▶ _DESCRIPTION OF THE TASK_
All lines before the one containing "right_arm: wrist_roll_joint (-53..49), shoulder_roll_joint", plus that line itself, are to be printed exactly as they appear below.

▶ _SUPPLIED MATERIAL_
□ □ □ □ □ □ □

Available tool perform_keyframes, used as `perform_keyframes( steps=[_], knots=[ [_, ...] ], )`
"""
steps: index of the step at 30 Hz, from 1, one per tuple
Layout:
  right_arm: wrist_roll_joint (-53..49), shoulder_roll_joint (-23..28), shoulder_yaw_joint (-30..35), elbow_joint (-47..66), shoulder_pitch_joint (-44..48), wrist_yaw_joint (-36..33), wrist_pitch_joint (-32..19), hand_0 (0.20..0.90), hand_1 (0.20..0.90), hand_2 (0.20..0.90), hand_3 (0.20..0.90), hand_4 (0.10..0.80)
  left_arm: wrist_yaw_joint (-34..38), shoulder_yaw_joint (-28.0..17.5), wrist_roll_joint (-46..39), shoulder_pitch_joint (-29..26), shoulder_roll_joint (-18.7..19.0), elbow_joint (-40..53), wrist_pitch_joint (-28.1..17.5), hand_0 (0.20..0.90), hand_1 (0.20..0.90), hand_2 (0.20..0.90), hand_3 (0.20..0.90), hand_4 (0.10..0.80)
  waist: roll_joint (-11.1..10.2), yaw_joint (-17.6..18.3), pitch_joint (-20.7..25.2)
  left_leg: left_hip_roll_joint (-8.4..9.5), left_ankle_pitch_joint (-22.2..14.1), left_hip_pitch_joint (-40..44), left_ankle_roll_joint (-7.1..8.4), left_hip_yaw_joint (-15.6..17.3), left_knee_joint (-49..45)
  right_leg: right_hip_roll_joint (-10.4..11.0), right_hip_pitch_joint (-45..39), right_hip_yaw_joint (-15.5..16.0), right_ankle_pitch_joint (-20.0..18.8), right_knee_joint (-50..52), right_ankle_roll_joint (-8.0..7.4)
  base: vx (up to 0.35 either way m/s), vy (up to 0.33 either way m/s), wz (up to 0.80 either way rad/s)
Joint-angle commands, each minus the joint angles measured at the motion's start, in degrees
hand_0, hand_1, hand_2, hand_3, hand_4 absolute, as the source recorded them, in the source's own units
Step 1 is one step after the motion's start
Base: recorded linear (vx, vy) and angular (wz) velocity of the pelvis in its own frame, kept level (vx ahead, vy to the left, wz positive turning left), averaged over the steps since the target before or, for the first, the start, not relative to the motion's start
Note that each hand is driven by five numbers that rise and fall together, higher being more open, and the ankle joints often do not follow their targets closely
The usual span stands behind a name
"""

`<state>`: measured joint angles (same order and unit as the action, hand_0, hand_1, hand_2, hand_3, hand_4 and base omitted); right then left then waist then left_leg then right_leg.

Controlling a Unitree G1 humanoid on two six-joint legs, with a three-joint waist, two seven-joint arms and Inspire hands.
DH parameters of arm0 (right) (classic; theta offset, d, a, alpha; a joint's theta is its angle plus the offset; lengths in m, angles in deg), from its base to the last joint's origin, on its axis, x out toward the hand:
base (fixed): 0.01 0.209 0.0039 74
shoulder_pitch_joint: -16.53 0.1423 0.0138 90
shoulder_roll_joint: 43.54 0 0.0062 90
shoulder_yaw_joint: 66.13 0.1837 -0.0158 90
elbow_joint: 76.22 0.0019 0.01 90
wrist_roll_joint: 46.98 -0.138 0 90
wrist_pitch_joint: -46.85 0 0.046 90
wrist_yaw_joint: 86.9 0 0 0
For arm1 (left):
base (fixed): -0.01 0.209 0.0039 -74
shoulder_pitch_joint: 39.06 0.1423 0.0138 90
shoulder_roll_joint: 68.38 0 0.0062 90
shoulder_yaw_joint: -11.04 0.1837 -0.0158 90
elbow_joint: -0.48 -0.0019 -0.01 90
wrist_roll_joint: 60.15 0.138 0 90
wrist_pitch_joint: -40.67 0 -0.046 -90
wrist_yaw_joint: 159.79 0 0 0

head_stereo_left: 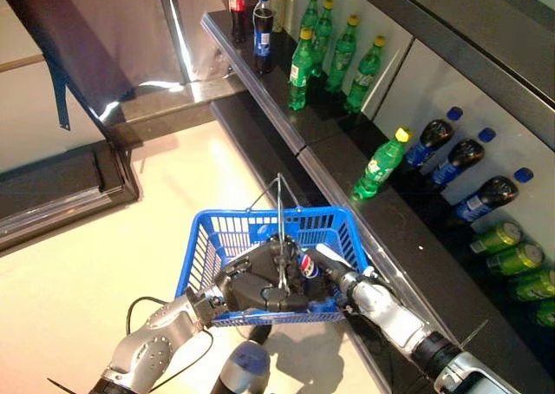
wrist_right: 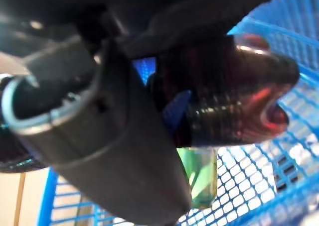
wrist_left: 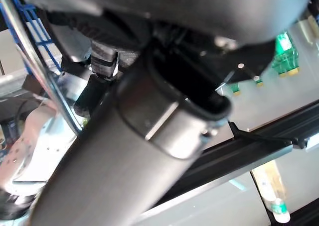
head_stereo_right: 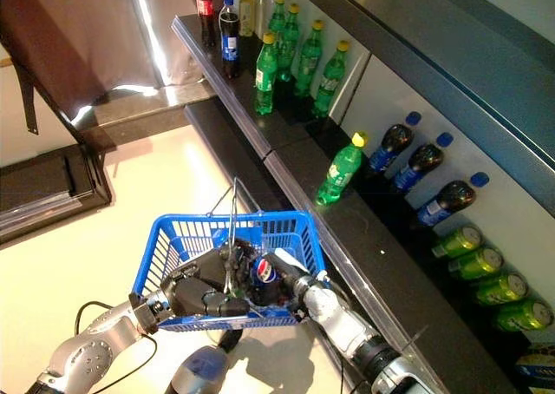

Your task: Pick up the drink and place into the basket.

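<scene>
From where I stand, the blue basket [head_stereo_left: 260,238] hangs over the pale floor [head_stereo_left: 69,272] right beside the dark shelf [head_stereo_left: 408,246], carried by the robot's left hand [head_stereo_left: 251,288], whose dark fingers are curled round the wire handle [head_stereo_left: 279,205] at the basket's near rim. The right hand [head_stereo_left: 323,268] reaches in over the basket's near right corner with its fingers wrapped round a dark cola bottle [head_stereo_left: 308,265], the red, white and blue label showing between the two hands. In the right wrist view that bottle [wrist_right: 234,101] sits clamped in the hand with blue mesh behind it, so the drink is inside the basket's rim but not released; a green bottle [wrist_right: 197,178] shows just past it, down in the basket. On the shelf, one green bottle with a yellow cap [head_stereo_left: 380,164] stands alone and leaning near the front edge, well apart from the basket. Farther along stands a cluster of green bottles [head_stereo_left: 334,51] with a couple of dark cola bottles [head_stereo_left: 263,34] at the far end. Against the back panel three dark bottles with blue caps [head_stereo_left: 455,160] lie slanted in a row, and green cans [head_stereo_left: 512,246] lie beside them
</scene>
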<state>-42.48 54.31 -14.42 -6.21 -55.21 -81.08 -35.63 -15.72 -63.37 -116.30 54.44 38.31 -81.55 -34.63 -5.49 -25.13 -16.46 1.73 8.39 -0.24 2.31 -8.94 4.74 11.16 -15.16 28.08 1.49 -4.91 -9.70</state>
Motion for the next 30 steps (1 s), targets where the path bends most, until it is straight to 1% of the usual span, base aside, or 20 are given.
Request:
perform_keyframes(
  steps=[1,4,8,13,17,22,25,26,27,28,29,30],
  knots=[
    [1.29,0.2,-4.69,4.44,7.96,0.6,-4.67,0.3,0.3,0.3,0.2,0.1,-17.82,4.93,-11.08,-15.56,-8.8,23.24,-12.47,0.3,0.3,0.3,0.2,0.1,0.97,-0.26,14.95,0.3,-3.26,2.79,-0.47,-1.97,0.26,-1.87,3.05,2.12,-1.24,6.55,3.33,0.0,0.0,0.0],
    [1.97,0.12,-5.48,4.48,9.02,1.5,-3.88,0.3,0.3,0.3,0.2,0.1,-18.74,5.52,-10.48,-16.11,-8.67,23.6,-12.8,0.3,0.3,0.3,0.2,0.1,0.92,-0.38,15.06,0.39,-3.21,2.77,-0.43,-2.15,0.26,-1.92,2.97,2.17,-1.23,6.51,3.35,0.0,0.0,0.0],
    [4.43,-0.48,-7.31,3.21,11.21,2.57,-3.6,0.3,0.3,0.3,0.2,0.1,-19.63,6.92,-10.2,-18.25,-8.11,24.3,-13.26,0.3,0.3,0.3,0.2,0.1,0.82,-0.66,15.38,0.44,-3.17,2.79,-0.36,-2.59,0.26,-1.94,2.9,2.35,-1.02,6.71,3.45,0.005,-0.002,0.01],
    [7.65,-2.0,-9.47,-0.05,13.94,3.75,-3.54,0.3,0.3,0.3,0.2,0.1,-20.1,8.17,-10.3,-20.43,-7.97,24.51,-13.08,0.3,0.3,0.3,0.2,0.1,0.59,-1.1,15.99,0.54,-3.15,2.79,-0.23,-3.02,0.26,-1.94,2.72,2.53,-0.98,6.66,3.47,0.015,-0.005,0.07],
    [8.79,-3.2,-11.56,-3.44,15.71,4.9,-2.3,0.3,0.3,0.3,0.2,0.1,-20.26,9.4,-10.42,-21.89,-7.67,24.89,-13.83,0.3,0.3,0.3,0.2,0.1,0.58,-1.6,16.48,0.69,-3.16,2.75,-0.2,-3.42,0.26,-1.89,2.52,2.85,-0.8,6.7,3.55,0.0,0.0,0.0],
    [8.61,-4.31,-11.9,-6.78,15.82,5.08,-1.46,0.3,0.3,0.3,0.2,0.1,-19.99,9.9,-10.94,-23.02,-7.18,25.03,-14.65,0.3,0.3,0.3,0.2,0.1,0.45,-1.96,16.71,0.84,-3.14,2.77,-0.24,-3.92,0.26,-1.84,2.4,3.28,-0.73,6.81,3.57,0.019,-0.001,0.04],
    [9.27,-5.67,-11.86,-10.68,14.92,5.09,-1.09,0.3,0.3,0.3,0.2,0.1,-19.66,9.78,-11.71,-23.6,-6.85,25.78,-14.62,0.3,0.3,0.3,0.2,0.1,0.36,-2.54,16.85,0.86,-3.18,2.82,-0.22,-4.26,0.26,-1.8,2.26,3.5,-0.51,7.01,3.6,0.049,-0.034,0.09],
    [9.41,-5.91,-11.92,-11.2,14.76,5.12,-1.21,0.3,0.3,0.3,0.2,0.1,-19.66,9.67,-11.84,-23.62,-6.74,25.74,-14.63,0.3,0.3,0.3,0.2,0.1,0.01,-2.52,16.95,0.53,-4.58,3.37,0.17,-4.32,0.26,-2.17,1.78,2.61,0.84,6.99,3.35,0.087,-0.077,0.05],
    [9.53,-6.21,-11.82,-12.09,14.55,5.12,-1.05,0.3,0.3,0.3,0.2,0.1,-19.69,9.53,-12.02,-23.67,-6.67,25.82,-14.57,0.3,0.3,0.3,0.2,0.1,-0.04,-2.62,16.97,0.54,-4.59,3.34,0.17,-4.45,0.26,-2.18,1.8,2.63,0.86,7.0,3.37,0.015,-0.015,0.09],
    [9.86,-6.49,-11.54,-13.11,14.37,5.09,-0.8,0.3,0.3,0.3,0.2,0.1,-19.71,9.49,-12.12,-23.78,-6.79,26.02,-14.44,0.3,0.3,0.3,0.2,0.1,0.27,-2.85,16.84,0.9,-3.2,2.78,-0.23,-4.64,0.26,-1.81,2.3,3.62,-0.45,7.09,3.64,0.019,-0.024,0.05],
    [10.09,-7.12,-11.58,-13.9,14.14,5.01,-0.45,0.3,0.3,0.3,0.2,0.1,-19.54,9.36,-12.23,-23.81,-6.69,26.13,-14.34,0.3,0.3,0.3,0.2,0.1,-0.07,-2.97,16.88,0.57,-4.68,3.4,0.19,-4.66,0.26,-2.22,1.75,2.63,1.01,7.1,3.43,0.016,-0.023,0.07],
    [10.05,-7.34,-11.57,-14.29,14.05,4.93,-0.21,0.3,0.3,0.3,0.2,0.1,-19.41,9.37,-12.24,-23.85,-6.64,26.23,-14.36,0.3,0.3,0.3,0.2,0.1,-0.07,-3.05,16.85,0.57,-4.69,3.41,0.21,-4.67,0.26,-2.22,1.72,2.61,1.03,7.11,3.44,0.085,-0.087,0.06]
  ],
)
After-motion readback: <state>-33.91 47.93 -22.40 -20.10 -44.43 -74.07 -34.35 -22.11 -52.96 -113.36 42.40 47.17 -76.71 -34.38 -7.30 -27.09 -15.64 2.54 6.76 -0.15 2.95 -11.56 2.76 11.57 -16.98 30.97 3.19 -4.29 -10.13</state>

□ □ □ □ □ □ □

▶ _THE COMPLETED TASK_
Available tool perform_keyframes, used as `perform_keyframes( steps=[_], knots=[ [_, ...] ], )`
"""
steps: index of the step at 30 Hz, from 1, one per tuple
Layout:
  right_arm: wrist_roll_joint (-53..49), shoulder_roll_joint (-23..28), shoulder_yaw_joint (-30..35), elbow_joint (-47..66), shoulder_pitch_joint (-44..48), wrist_yaw_joint (-36..33), wrist_pitch_joint (-32..19), hand_0 (0.20..0.90), hand_1 (0.20..0.90), hand_2 (0.20..0.90), hand_3 (0.20..0.90), hand_4 (0.10..0.80)

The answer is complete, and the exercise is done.